Department of Veterinary Clinical Pathology, College of Veterinary Medicine & Institute of Veterinary Science, Kangwon National University, 1 Kangwondaehak-gil, Chuncheon, Gangwon-do, 24341, Republic of Korea.
Bioanalysis Center, GenNBio Inc, 700, Daewangpangyo-ro, Bundang-gu, Seongnam-Si, Gyeonggi-do, 13488, Republic of Korea.
Arthritis Res Ther. 2024 Nov 18;26(1):201. doi: 10.1186/s13075-024-03435-1.
Systemic lupus erythematosus (SLE) is an incurable chronic autoimmune disease of unknown etiology. Therefore, the development of new treatments is urgently needed. This study aimed to investigate the therapeutic effects of extracellular vesicles (EV) derived from immortalized mesenchymal stem cells (iMSCs) primed with conditioned media obtained from disease-conditioned immune cells (CM-EV) and iMSC-derived EV (ASC-EV) in a murine model of SLE.
Female NZB/W F1 mice were divided into the control (C, n = 15), ASC-EV (E, n = 15), and CM-EV (CM, n = 15) groups. Mice in the C, E, and CM groups were intravenously administered saline, ASC-EV, and CM-EV, respectively, once weekly from 6 to 42 weeks of age.

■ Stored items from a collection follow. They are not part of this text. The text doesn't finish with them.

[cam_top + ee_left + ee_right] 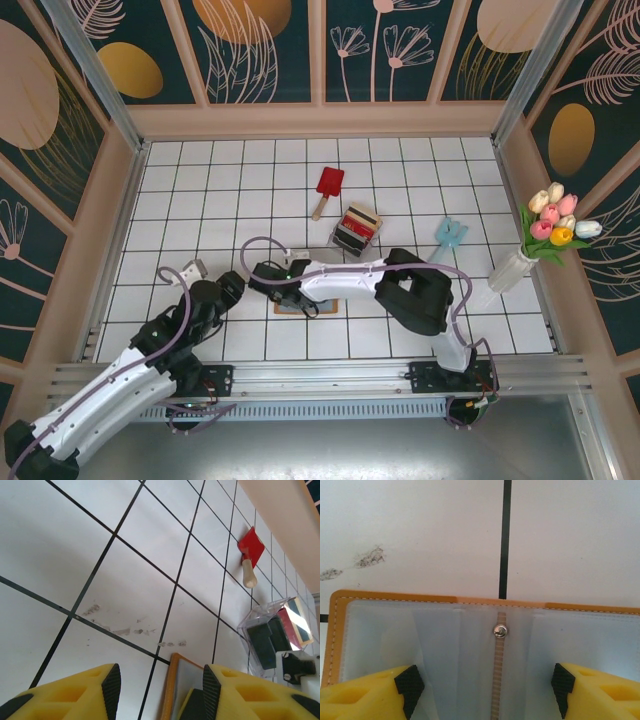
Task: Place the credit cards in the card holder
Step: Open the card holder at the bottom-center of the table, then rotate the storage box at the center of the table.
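The card holder [440, 645] lies open and flat on the tiled table, its orange-tan edge framing clear inner sleeves and a metal rivet on the spine. My right gripper [485, 690] is open just above it, one finger over each half. In the top view the right gripper [262, 277] sits over the card holder [300, 308]. My left gripper [161, 685] is open and empty, with the card holder's corner [182, 680] near its right finger. The left gripper [228, 288] is beside the holder's left end. The credit cards [358, 224], red, black and tan, stand in a clear box [260, 620].
A red paddle with a wooden handle [328, 185] lies behind the box. A light blue object [450, 233] and a vase of tulips [553, 225] stand at the right. Wooden walls border the table [200, 200].
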Robot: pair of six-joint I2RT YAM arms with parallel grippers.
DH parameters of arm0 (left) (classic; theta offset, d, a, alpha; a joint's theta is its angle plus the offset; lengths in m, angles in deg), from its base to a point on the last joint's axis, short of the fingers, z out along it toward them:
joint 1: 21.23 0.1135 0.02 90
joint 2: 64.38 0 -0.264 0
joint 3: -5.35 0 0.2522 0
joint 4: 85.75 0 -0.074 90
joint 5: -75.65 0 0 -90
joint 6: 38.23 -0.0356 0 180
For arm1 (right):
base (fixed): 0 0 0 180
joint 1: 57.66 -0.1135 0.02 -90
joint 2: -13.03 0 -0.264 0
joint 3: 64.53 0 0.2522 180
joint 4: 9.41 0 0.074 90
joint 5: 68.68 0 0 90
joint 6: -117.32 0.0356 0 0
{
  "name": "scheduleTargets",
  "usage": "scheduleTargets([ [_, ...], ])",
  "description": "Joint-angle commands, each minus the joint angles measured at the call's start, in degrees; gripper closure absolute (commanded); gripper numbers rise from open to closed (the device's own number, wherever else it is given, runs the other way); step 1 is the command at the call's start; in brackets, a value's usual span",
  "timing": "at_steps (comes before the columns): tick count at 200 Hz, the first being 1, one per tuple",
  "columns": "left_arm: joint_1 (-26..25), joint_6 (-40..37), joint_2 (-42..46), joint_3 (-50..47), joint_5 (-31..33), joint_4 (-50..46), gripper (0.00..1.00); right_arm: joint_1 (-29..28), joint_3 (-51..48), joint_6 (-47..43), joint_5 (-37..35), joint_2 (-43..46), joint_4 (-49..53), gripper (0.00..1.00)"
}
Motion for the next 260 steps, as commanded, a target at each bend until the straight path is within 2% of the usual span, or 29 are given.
scheduleTargets([
  [1, -0.03, -5.10, -1.98, 1.80, -1.14, 3.61, 0.50, 0.98, 0.45, -3.00, 4.47, 0.54, 6.02, 0.23],
  [30, 0.00, -9.37, -9.66, 4.90, -8.59, 14.68, 0.49, 4.23, 3.28, -10.15, 5.74, 10.61, 1.38, 0.18],
  [62, -0.01, -12.41, -21.94, 10.40, -17.07, 24.53, 0.47, 11.86, -3.17, -16.48, 6.11, 22.07, -4.29, 0.18],
  [94, 0.01, -13.22, -37.52, 18.20, -22.55, 28.30, 0.47, 27.62, -11.54, -25.10, 13.60, 32.88, -12.69, 0.19],
  [106, -0.05, -12.48, -42.80, 21.34, -25.08, 30.11, 0.46, 35.02, -14.45, -28.41, 21.33, 35.28, -17.04, 0.19],
  [122, 0.01, -10.20, -50.15, 24.82, -30.49, 35.31, 0.44, 44.12, -16.56, -29.86, 29.15, 35.07, -20.63, 0.19],
  [139, -0.05, -8.70, -57.20, 29.90, -34.57, 37.76, 0.42, 50.02, -16.80, -31.84, 35.73, 32.31, -23.57, 0.18],
  [150, -0.12, -7.88, -61.44, 33.12, -35.55, 37.79, 0.42, 51.78, -15.51, -33.74, 39.28, 29.08, -24.37, 0.18],
  [177, -0.12, -5.73, -68.91, 38.15, -34.80, 36.84, 0.40, 53.18, -10.79, -35.82, 40.74, 20.93, -23.20, 0.19],
  [211, -0.13, 0.43, -76.34, 37.70, -36.30, 45.13, 0.37, 53.94, -9.64, -35.46, 48.57, 14.70, -24.97, 0.20],
  [229, -0.09, 2.59, -78.77, 37.88, -36.97, 48.44, 0.36, 53.94, -10.16, -35.58, 52.33, 13.73, -24.57, 0.22],
  [260, -0.13, 2.97, -81.16, 39.30, -35.93, 47.97, 0.36, 53.83, -16.50, -33.55, 55.91, 18.23, -27.02, 0.24],
])
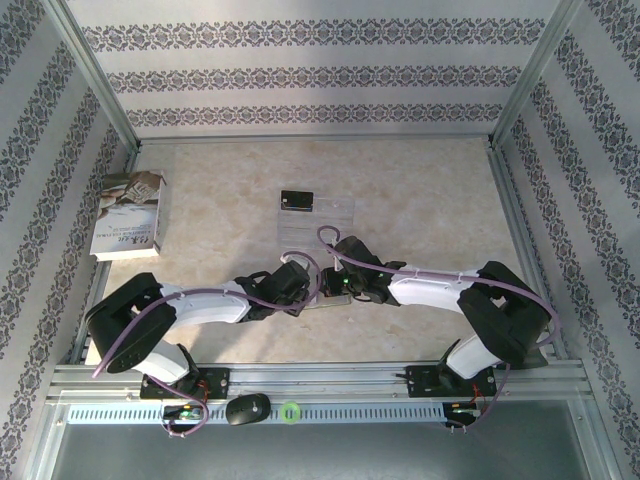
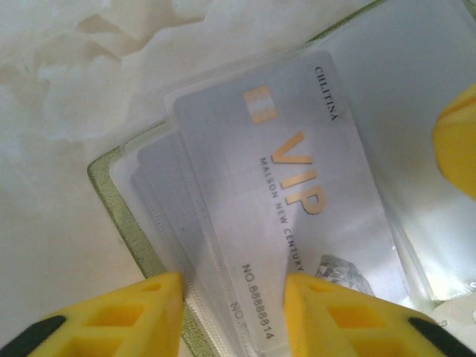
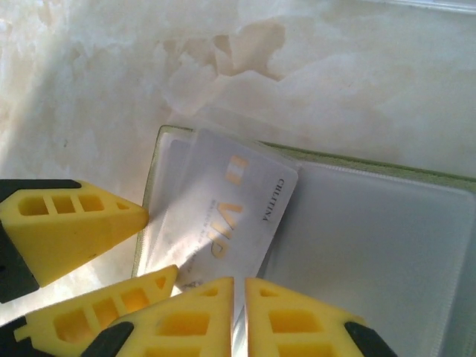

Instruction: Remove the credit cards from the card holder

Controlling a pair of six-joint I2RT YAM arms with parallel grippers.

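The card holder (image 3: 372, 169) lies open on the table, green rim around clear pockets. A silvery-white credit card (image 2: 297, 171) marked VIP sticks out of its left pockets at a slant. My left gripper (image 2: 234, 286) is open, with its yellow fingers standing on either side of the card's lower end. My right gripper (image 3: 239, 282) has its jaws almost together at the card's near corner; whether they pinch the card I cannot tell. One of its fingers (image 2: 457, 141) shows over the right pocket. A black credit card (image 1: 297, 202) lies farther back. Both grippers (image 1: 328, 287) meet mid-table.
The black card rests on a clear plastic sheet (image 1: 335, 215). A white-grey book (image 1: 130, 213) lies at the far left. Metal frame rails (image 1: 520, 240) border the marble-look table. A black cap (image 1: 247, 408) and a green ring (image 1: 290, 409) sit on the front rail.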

Compared to the ASC-EV, the CM-EV showed a significant increase in TGF-β1 production and miR-155-5p and miR-142-3p expression. CM-EV treatment increased survival, decreased anti-dsDNA antibody levels, and ameliorated renal histopathology. Although ASC-EV treatment significantly reduced the incidence of severe proteinuria and improved renal histopathology, it did not significantly improve survival rate. ASC-EV or CM-EV treatment significantly decreased the proportion of pro-inflammatory macrophages (CD11c + CD206-; M1) and M1:M2 ratio. Additionally, CM-EV treatment significantly increased the expression of anti-inflammatory macrophages (CD11c-CD206 + ; M2). Moreover, CM-EV treatment significantly decreased the expression of lupus-specific miRNAs (miR-182-5p and miR-183-5p) in the spleen.
EV derived from iMSCs primed with conditioned media obtained from disease-conditioned immune cells exert immunomodulatory effects and ameliorate SLE in a murine model.
系统性红斑狼疮(SLE)是一种病因不明的无法治愈的慢性自身免疫性疾病。因此,迫切需要开发新的治疗方法。本研究旨在探讨经疾病状态免疫细胞条件培养基诱导的永生化间充质干细胞(iMSC)衍生的细胞外囊泡(EV)(CM-EV)和 iMSC 衍生的 EV(ASC-EV)在 SLE 小鼠模型中的治疗效果。
将雌性 NZB/W F1 小鼠分为对照组(C,n=15)、ASC-EV 组(E,n=15)和 CM-EV 组(CM,n=15)。C、E 和 CM 组小鼠分别于 6 至 42 周龄时每周静脉注射生理盐水、ASC-EV 和 CM-EV。
与 ASC-EV 相比,CM-EV 表现出 TGF-β1 产生和 miR-155-5p、miR-142-3p 表达的显著增加。CM-EV 治疗增加了存活率,降低了抗 dsDNA 抗体水平,并改善了肾脏组织病理学。虽然 ASC-EV 治疗显著降低了严重蛋白尿的发生率并改善了肾脏组织病理学,但对存活率无显著影响。ASC-EV 或 CM-EV 治疗显著降低了促炎巨噬细胞(CD11c+CD206-;M1)的比例和 M1:M2 比值。此外,CM-EV 治疗显著增加了抗炎巨噬细胞(CD11c-CD206+;M2)的表达。此外,CM-EV 治疗显著降低了脾脏中狼疮特异性 miRNAs(miR-182-5p 和 miR-183-5p)的表达。
经疾病状态免疫细胞条件培养基诱导的 iMSC 衍生的 EV 发挥免疫调节作用,并改善 SLE 小鼠模型的疾病。